● Required action: Retype only what runs from the beginning of the data through the line with "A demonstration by"; please omit the pictures and keep every line exact.

=-=-=-=-=

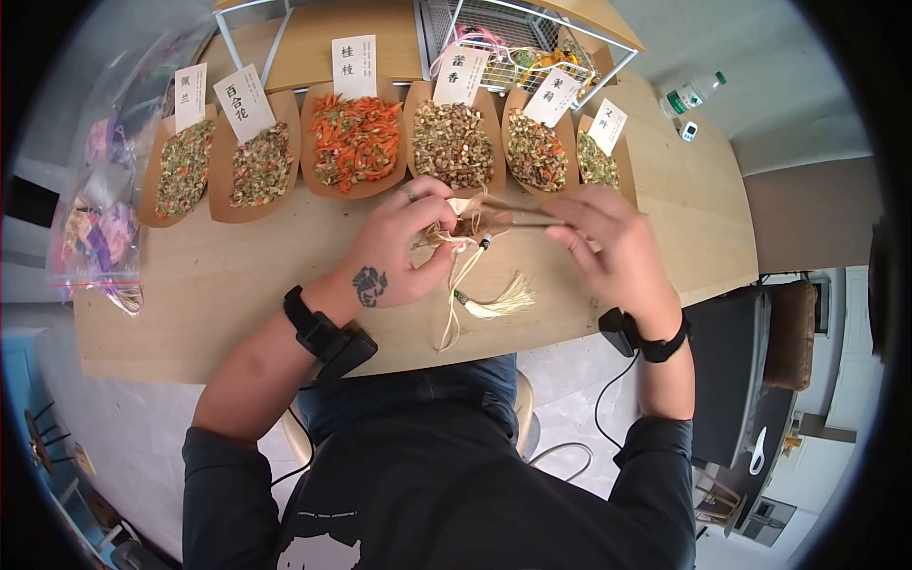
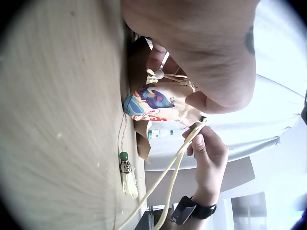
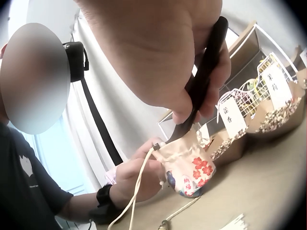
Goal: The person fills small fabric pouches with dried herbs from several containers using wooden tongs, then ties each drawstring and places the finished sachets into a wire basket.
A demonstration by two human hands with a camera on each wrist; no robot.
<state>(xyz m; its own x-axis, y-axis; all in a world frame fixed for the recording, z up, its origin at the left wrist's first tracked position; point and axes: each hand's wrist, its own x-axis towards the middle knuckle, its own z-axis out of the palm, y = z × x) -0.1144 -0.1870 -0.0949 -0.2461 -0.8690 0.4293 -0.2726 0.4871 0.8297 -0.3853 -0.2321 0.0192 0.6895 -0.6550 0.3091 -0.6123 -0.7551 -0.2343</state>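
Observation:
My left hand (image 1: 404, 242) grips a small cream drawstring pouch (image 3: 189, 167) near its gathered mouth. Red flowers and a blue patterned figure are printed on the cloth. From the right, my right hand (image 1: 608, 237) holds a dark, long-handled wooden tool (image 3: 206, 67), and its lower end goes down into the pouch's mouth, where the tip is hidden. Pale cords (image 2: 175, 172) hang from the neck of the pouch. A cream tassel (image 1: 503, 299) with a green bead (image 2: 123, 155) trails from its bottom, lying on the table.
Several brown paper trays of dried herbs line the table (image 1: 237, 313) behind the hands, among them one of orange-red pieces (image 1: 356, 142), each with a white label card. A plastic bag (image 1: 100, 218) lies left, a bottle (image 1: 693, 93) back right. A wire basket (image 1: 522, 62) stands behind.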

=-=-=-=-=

● Written response:
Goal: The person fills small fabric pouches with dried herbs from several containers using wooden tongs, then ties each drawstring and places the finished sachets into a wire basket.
A demonstration by two human hands with a camera on each wrist; no robot.

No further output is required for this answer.